Sie haben das Kind natürlich auch wieder abgeholt. Was für ein Stress! Das ist nicht das, was wir fordern sollen und wollen.

Im Bericht ist auffällig häufig die Rede davon, dass die Kindertagesbetreuung - ich zitiere mit Ihrer Erlaubnis - durch „bedarfsgerechte Angebote flexibel und an die jeweilige Bedarfssituation der Familie angepasst“ werden sollte. Das klingt erst einmal so, als ob tatsächlich die Familie im Mittelpunkt stünde. Häufig genug ist es allerdings so, dass Familie selbst nur reagiert. Reichen die Finanzen nach einem Erziehungsjahr nicht mehr aus, dann muss ja gearbeitet werden. Reicht das Geld noch immer nicht oder man ist alleinerziehend, muss voll gearbeitet werden, und das Kind muss dann fremdbetreut werden. Arbeitet man im Schichtdienst, braucht man Einrichtungen mit entsprechenden Betreuungszeiten. Schließt die Einrichtung während der Ferien, ist man wieder auf der Suche und so weiter. Sind das Wünsche der Familien? - Nein, das sind natürlich keine Wünsche, sondern finanzielle Zwänge. Schwups finden sich die Eltern sich im Hamsterrad wieder.

Nun soll kompensiert - also ausgeglichen - werden, und das, obwohl wir wissen, dass die meisten Eltern - hören Sie gut zu! - zumindest der unter Dreijährigen sich lieber selbst um die Kinder kümmern würden. Das sagt der Mikrozensus 2011 ganz klar. Dabei wissen wir, dass sich diese Entwicklung, die ich eben zu beschreiben versucht habe, weiter beschleunigen und ausweiten wird und man konsequenterweise ganz schnell flächendeckend 24-Stunden-7-Tage-Kitas anbieten müsste.
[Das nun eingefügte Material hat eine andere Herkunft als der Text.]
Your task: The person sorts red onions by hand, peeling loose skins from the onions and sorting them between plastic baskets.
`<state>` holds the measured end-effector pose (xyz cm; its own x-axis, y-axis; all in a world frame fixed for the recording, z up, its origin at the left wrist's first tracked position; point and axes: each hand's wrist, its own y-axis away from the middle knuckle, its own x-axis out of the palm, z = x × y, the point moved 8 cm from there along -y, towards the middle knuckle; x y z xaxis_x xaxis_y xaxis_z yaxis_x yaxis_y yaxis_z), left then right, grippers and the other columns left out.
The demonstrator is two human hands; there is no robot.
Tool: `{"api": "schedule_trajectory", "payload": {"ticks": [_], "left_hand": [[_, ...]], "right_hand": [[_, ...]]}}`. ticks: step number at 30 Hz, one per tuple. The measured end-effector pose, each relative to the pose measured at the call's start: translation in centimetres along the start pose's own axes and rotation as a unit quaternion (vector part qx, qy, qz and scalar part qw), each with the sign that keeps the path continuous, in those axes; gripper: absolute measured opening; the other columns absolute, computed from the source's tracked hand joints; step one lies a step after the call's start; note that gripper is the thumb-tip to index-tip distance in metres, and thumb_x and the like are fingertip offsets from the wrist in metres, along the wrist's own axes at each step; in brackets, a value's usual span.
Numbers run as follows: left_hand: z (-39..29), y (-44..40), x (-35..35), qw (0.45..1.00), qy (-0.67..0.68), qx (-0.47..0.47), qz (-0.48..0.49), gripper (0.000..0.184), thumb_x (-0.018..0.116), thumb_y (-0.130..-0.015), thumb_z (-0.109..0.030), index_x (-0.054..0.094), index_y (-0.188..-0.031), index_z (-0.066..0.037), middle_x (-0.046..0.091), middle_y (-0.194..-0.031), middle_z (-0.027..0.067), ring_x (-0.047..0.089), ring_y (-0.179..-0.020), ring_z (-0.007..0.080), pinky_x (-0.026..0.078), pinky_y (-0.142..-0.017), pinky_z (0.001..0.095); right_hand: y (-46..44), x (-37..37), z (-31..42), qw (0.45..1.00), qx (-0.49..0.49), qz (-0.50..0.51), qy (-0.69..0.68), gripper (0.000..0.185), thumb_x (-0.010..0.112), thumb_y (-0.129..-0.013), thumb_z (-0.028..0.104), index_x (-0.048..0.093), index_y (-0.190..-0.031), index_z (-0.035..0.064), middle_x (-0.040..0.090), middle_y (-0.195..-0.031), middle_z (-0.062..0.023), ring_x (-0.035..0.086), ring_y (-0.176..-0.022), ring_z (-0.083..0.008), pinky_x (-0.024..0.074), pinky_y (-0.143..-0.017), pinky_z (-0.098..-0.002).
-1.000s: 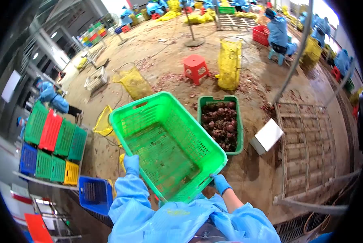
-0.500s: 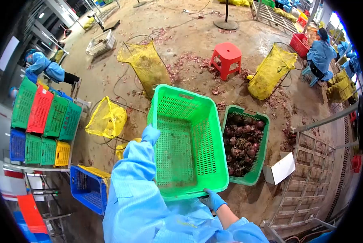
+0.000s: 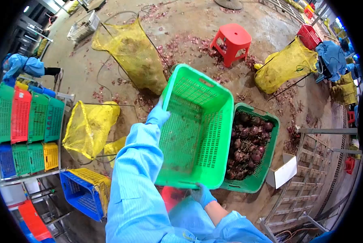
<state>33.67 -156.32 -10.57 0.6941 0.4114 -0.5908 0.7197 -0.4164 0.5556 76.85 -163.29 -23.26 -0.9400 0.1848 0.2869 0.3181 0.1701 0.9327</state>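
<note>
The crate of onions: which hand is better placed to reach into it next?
Probably the right hand, on the near edge of the held crate and closer to the onions; the left hand grips its left side.

Held green crate shifted right since the first frame, turned more upright in frame, now covers left edge of the onion crate. Left hand higher in frame; right hand slightly lower and left. Red stool moved from upper center to upper right of center. Onion crate lower, farther right. Top-edge row of workers gone from view.
</note>
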Motion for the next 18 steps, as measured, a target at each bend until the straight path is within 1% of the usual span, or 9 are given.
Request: {"api": "schedule_trajectory", "payload": {"ticks": [1, 2, 5, 8, 10, 12, 13, 15, 18], "left_hand": [[1.2, -2.2, 0.6, 0.982, -0.116, 0.051, -0.142, 0.104, 0.073, -0.067, -0.032, 0.005, -0.144, -0.013, 0.028, -0.139, 0.0268, 0.034, -0.127, 0.038, 0.034, -0.101, 0.0396], [0.6, -1.4, 0.6, 0.985, -0.093, -0.006, -0.143, 0.107, 0.074, -0.067, -0.032, 0.002, -0.144, -0.013, 0.008, -0.146, 0.0251, 0.019, -0.134, 0.0389, 0.026, -0.106, 0.039], [1.4, 1.7, 2.8, 0.978, -0.005, 0.057, -0.2, 0.094, 0.07, -0.073, -0.028, 0.01, -0.143, -0.008, 0.018, -0.144, 0.0252, 0.022, -0.133, 0.0369, 0.024, -0.107, 0.0379], [7.4, 6.4, 5.4, 0.974, 0.117, 0.054, -0.186, 0.08, 0.066, -0.078, -0.024, 0.02, -0.14, -0.001, 0.026, -0.141, 0.0246, 0.026, -0.132, 0.0337, 0.024, -0.107, 0.0361], [13.0, 9.5, 7.5, 0.956, 0.203, 0.033, -0.208, 0.067, 0.061, -0.081, -0.015, 0.028, -0.136, 0.003, 0.034, -0.138, 0.0209, 0.033, -0.128, 0.0286, 0.027, -0.105, 0.0326], [18.8, 12.0, 11.0, 0.952, 0.206, -0.037, -0.222, 0.061, 0.058, -0.081, -0.01, 0.031, -0.135, 0.002, 0.038, -0.136, 0.0196, 0.037, -0.126, 0.028, 0.028, -0.104, 0.0322], [19.2, 13.1, 12.7, 0.957, 0.204, -0.081, -0.191, 0.056, 0.055, -0.081, -0.006, 0.036, -0.134, -0.004, 0.042, -0.134, 0.0178, 0.041, -0.123, 0.0275, 0.031, -0.102, 0.0325], [18.9, 13.4, 16.6, 0.977, 0.141, -0.098, -0.127, 0.056, 0.051, -0.079, -0.003, 0.04, -0.133, -0.01, 0.042, -0.133, 0.0171, 0.044, -0.121, 0.0296, 0.035, -0.1, 0.035], [13.8, 11.8, 23.4, 0.997, -0.071, 0.011, 0.002, 0.06, 0.05, -0.074, -0.003, 0.039, -0.133, -0.012, 0.04, -0.134, 0.0164, 0.042, -0.12, 0.0328, 0.035, -0.1, 0.0381]], "right_hand": [[-1.4, 1.5, 0.9, 0.998, -0.037, 0.019, -0.056, 0.029, 0.053, -0.088, 0.016, 0.046, -0.114, 0.0072, 0.048, -0.117, -0.0135, 0.052, -0.102, -0.0299, 0.0495, -0.083, -0.0402], [-4.8, 2.1, 1.0, 0.997, 0.0, 0.022, -0.07, 0.03, 0.053, -0.088, 0.017, 0.046, -0.114, 0.0058, 0.049, -0.117, -0.0137, 0.052, -0.102, -0.0301, 0.0498, -0.084, -0.0395], [-11.1, 7.0, -0.3, 0.997, -0.045, 0.06, 0.018, 0.031, 0.052, -0.089, 0.02, 0.045, -0.114, 0.0022, 0.051, -0.113, -0.0157, 0.053, -0.101, -0.0297, 0.0513, -0.083, -0.0379], [-16.5, 3.6, -2.3, 0.998, -0.049, 0.01, 0.049, 0.031, 0.05, -0.09, 0.02, 0.045, -0.113, 0.0006, 0.051, -0.115, -0.0166, 0.053, -0.102, -0.0289, 0.0515, -0.082, -0.0372], [-17.3, 1.4, -5.9, 0.92, 0.306, 0.08, -0.231, 0.03, 0.047, -0.091, 0.023, 0.045, -0.115, 0.0036, 0.05, -0.12, -0.0158, 0.051, -0.108, -0.0297, 0.0453, -0.09, -0.0417], [-11.5, 3.4, -3.7, 0.967, 0.149, 0.022, 0.205, 0.033, 0.044, -0.092, 0.025, 0.043, -0.12, 0.0067, 0.047, -0.126, -0.0158, 0.048, -0.115, -0.0311, 0.0379, -0.098, -0.0456], [-10.7, 2.8, -3.4, 0.968, 0.147, 0.016, 0.202, 0.033, 0.044, -0.092, 0.025, 0.043, -0.12, 0.0067, 0.047, -0.126, -0.0158, 0.048, -0.115, -0.0311, 0.0379, -0.098, -0.0456], [-7.2, 4.8, -3.0, 0.955, 0.227, 0.186, 0.043, 0.036, 0.044, -0.092, 0.024, 0.041, -0.123, 0.0064, 0.047, -0.128, -0.0154, 0.047, -0.115, -0.0317, 0.0388, -0.097, -0.0448], [-3.5, 3.4, 5.0, 0.966, -0.042, 0.051, 0.248, 0.034, 0.043, -0.091, 0.019, 0.044, -0.121, 0.0052, 0.052, -0.121, -0.0145, 0.052, -0.109, -0.0303, 0.043, -0.093, -0.0416]]}}
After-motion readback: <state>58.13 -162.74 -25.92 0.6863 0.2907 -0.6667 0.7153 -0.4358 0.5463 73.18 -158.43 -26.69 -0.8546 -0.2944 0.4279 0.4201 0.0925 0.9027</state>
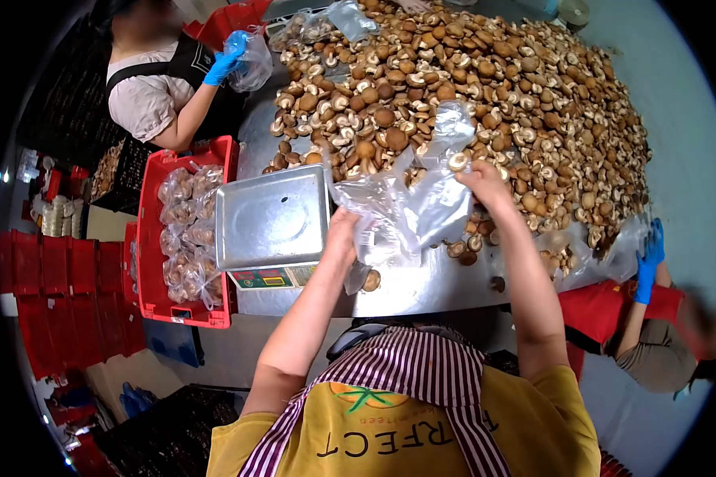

Vielleicht müsste man sogar über eine Kindergartenpflicht nachdenken. Beispiele: Finnland und Frankreich. Vor Kurzem stand in der Presse, dass das auch hier durchaus überlegt wird.

Wir wissen außerdem, dass es ein Widerspruch ist, Erziehungsarbeit, die außerhalb des Elternhauses geleistet wird, als Arbeit zu bezeichnen, wenn aber das Gleiche im Elternhaus stattfindet, sie häufig belächelt, herabgewürdigt wird nach dem Motto:

„Aha, nur Hausfrau“, oder: „nur Hausmann“. - Sie schütteln den Kopf. Ist das nicht so?

(Birgit Herdejürgen [SPD]: Ne!)

- Ist das anerkannt? - Es ist nicht anerkannt. Genau darum geht es mir.

Wir wissen auch um den Druck, dem vor allem Mütter seitens ihres Arbeitsfeldes ausgeliefert sind: Aha, du bist schwanger, wann kommst du denn wieder? - Ja, das gibt es, nicht in jedem Fall, aber zu häufig.